I have narrowed it down quite a bit.
The data loss happens only when certain debugs from the TLS code are enabled. These come out via USB VCP. So now I am dealing with something more complex: the USB VCP code. But that actually runs pretty well in other contexts. Only when invoked from TLS does this surface.
And USB VCP is unbelievably complex.
I will do a bit more work on this but might just document that that specific debug should not be used together with that serial port copy function. It is an extremely unlikely scenario anyway.

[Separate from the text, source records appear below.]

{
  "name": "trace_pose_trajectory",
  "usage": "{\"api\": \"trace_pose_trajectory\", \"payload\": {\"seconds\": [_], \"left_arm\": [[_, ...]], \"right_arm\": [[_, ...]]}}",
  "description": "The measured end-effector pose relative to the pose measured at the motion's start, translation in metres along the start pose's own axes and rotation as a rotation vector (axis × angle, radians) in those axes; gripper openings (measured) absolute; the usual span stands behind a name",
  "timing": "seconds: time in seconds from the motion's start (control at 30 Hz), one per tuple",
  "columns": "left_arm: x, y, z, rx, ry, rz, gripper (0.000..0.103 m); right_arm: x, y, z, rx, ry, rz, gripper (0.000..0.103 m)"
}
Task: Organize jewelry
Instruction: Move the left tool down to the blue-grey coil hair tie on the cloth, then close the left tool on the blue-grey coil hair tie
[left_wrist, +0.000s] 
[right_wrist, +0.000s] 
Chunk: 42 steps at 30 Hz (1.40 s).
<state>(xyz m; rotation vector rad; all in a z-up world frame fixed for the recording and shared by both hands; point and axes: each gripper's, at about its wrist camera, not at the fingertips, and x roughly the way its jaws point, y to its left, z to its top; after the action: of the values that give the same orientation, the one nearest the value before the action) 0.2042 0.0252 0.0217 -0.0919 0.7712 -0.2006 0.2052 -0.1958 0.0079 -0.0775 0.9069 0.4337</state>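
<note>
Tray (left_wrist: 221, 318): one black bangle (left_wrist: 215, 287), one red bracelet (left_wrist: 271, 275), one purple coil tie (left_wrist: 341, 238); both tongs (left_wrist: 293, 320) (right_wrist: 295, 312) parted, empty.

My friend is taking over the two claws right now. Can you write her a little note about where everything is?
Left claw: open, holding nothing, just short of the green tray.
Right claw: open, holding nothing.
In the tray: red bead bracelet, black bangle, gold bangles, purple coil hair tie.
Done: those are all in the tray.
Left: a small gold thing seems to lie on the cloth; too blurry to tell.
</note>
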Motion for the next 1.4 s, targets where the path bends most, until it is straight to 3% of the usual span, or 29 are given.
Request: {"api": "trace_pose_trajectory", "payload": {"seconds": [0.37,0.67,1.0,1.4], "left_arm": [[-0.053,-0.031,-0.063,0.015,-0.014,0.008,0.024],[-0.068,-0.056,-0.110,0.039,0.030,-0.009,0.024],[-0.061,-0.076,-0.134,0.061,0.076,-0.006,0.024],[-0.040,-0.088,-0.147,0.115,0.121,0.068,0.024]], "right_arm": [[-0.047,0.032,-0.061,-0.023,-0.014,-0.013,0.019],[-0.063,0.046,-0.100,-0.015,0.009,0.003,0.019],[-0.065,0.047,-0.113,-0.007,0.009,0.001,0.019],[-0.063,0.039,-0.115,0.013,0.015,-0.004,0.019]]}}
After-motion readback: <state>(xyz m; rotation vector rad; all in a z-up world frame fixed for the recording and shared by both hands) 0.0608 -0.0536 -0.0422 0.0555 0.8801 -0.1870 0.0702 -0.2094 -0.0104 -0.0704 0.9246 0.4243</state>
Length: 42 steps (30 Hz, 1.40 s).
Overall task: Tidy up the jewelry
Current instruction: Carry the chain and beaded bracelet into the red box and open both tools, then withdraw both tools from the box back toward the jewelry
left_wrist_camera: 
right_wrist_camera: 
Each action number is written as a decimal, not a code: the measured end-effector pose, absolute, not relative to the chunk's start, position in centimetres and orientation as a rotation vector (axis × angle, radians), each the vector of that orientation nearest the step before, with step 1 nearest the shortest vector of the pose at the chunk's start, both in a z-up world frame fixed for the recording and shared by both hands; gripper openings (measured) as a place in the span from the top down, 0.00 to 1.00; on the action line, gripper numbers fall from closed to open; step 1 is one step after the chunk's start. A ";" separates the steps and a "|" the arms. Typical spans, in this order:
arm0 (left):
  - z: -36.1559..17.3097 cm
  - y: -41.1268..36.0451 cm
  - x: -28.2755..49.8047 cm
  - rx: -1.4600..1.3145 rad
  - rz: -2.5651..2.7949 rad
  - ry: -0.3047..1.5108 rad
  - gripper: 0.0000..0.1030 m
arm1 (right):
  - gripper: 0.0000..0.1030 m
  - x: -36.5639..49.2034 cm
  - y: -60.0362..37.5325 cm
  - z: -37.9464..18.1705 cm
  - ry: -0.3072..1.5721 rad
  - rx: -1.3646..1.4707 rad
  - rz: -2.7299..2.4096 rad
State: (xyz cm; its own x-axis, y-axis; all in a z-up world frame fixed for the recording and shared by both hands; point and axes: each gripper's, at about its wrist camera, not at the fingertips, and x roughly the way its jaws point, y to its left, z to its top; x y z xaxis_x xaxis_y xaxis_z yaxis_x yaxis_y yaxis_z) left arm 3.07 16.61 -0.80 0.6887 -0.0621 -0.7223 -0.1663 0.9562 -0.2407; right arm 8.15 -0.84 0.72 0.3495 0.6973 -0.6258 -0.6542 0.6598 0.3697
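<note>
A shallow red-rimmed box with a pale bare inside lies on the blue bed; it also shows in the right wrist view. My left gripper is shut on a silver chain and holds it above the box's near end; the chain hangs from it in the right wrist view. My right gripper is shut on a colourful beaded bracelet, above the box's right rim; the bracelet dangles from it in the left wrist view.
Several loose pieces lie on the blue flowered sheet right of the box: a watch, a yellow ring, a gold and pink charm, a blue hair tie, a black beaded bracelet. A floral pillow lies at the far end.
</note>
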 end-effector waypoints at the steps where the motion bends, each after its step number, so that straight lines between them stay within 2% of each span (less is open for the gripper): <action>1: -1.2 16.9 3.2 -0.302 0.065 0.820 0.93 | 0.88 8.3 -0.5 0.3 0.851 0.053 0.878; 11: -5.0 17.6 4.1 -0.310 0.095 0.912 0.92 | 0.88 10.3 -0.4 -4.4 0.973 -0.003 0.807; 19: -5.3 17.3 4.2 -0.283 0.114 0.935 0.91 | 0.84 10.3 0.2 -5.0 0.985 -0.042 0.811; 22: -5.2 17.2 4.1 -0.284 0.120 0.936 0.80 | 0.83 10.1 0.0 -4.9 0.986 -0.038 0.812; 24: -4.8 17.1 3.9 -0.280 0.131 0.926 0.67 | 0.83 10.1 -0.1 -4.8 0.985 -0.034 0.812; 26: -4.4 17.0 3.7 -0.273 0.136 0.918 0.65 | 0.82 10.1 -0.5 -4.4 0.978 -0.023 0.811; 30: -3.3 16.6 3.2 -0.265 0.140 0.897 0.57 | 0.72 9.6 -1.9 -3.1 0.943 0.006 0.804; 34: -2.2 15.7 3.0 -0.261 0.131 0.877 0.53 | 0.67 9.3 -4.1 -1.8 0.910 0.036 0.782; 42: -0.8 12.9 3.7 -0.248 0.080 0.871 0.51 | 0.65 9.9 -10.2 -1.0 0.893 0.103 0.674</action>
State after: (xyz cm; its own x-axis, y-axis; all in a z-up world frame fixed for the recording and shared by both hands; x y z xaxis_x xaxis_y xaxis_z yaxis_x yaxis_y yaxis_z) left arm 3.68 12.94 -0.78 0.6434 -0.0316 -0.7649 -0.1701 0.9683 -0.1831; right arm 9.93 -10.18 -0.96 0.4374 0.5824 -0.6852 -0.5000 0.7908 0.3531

The issue disappears if I put a 1-2ms delay after the USB VCP debug! This is not wholly surprising since sending data to the USB host (a PC) is supposed to work with flow control (see past threads on USB VCP flow control) but this is such a complex area and almost nobody understands it. In this project, flow control has been implemented and tested, but it is hard to test because of the high data rates involved. The serial port (uart) data loss occurs only when a large amount of data (a few k) is being sent out via USB VCP.

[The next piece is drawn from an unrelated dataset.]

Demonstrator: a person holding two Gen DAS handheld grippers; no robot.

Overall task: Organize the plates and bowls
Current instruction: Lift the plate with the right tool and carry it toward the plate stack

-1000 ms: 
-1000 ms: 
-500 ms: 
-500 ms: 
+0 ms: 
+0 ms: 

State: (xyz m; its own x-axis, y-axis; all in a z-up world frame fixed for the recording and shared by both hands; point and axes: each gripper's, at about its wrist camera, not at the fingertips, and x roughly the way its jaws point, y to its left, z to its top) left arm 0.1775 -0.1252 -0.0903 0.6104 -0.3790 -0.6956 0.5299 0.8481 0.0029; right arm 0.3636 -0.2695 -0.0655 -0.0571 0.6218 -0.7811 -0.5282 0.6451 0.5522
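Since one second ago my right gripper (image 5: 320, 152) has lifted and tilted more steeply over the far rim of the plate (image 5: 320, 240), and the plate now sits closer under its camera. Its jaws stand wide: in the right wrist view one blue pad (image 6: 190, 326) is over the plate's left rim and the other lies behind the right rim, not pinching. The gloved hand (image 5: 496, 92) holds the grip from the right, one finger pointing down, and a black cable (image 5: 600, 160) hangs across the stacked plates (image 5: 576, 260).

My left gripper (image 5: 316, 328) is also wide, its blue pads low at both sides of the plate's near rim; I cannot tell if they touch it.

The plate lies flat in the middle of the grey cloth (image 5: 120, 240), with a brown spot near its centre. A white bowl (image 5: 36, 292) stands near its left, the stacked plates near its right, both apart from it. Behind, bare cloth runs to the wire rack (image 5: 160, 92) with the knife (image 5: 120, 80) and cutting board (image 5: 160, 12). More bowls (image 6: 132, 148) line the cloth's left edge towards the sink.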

So almost certainly nothing to do with the RTOS priorities
Does the serial port hardware have a HW fifo overflow flag?
I put in a GPIO wiggle in the rx ISR and verified that when the data loss occurs, the right number of interrupts have occurred.
Have you actually tried that: making the buffer impractically large? Does that actually work?
I can't really do that; not enough RAM left. But I did check that even with tiny packets, say 10 bytes, data is still lost. With 10 byte packets, sometimes the whole 10 get lost.
But it could well be something to do with the USB interrupt (the STM 32F4 USB CDC code is entirely interrupt driven) affecting the UART interrupt. The latter is pretty simple but the former is, as I said above, so complex...
It could be something simple but after a day spent on an extremely narrow-applicability scenario...
Hard to debug too, with TLS running infrequently.
Thank you all for your suggestions